Combien d’entre nous ont "une vie comme un conte" ? Elspeth rêve d’être sous le feu des projecteurs. Lorsque Lord Coak la repère, elle croit son heure arrivée. Sa proposition semble inespérée : l’amener dans les Caraïbes, sur l’île de la Barbade. Cette jeune fille de 19 ans ne peut refuser une telle destinée. Elle quitte, sans regret, son Ecosse pluvieuse pour une vie prometteuse. Son pygmalion ne lui a pas menti, "la nature même de son existence" se retrouve changée.

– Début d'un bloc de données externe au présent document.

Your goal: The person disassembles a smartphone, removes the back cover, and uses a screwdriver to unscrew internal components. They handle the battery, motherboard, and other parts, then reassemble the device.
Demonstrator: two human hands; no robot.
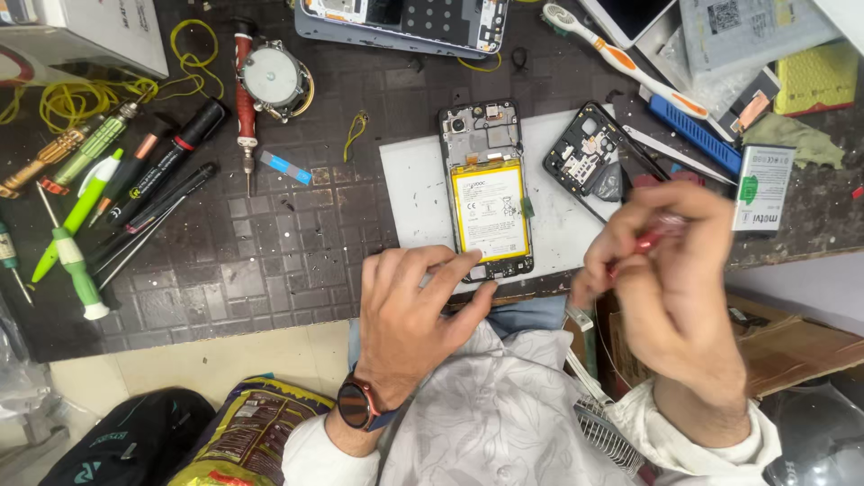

Le paradis est à ses pieds. Intégrée dans une troupe théâtrale, elle y rencontre le beau George. Il l’initie à l’amour, mais, par une terrible nuit de 1831, une tempête lui ravit la vie. Perdue, Elspeth ressent "une douleur lancinante" qui oriente toute sa trajectoire. "Son monde est tout bonnement ébranlé", lorsqu’elle est recueillie par le Capitaine Shaw, un homme raciste, haineux et frustré, qu’on découvre peu à peu à travers ses carnets. "La Race celte est la plus spirituelle de toutes. Une guerre sévit dans le ciel, et nous en sommes le reflet sur terre." Son projet ? Bâtir une colonie à Roseneythe.
C’est là que le roman de Chris Dolan prend une autre tournure. On n’est plus dans un classique anglais, mais dans un univers redoutable, inspiré par la carrière de l’auteur à l’Unesco. Auteur, essayiste, journaliste, scénariste et dramaturge - né à Glasgow en 1957 -, il tisse une mise en scène machiavélique. Elspeth est prise au piège d’un système colonial, dont elle devient la pièce maîtresse.
Un remarquable portrait de femme sur fond d’esclavagisme, d’émancipation et de questions politiques. Toute construction d’un nouveau monde est-elle vouée à l’échec ? A l’heure des scissions, quels sont les choix ou les décisions à adopter ? Vertigineux ! K. E.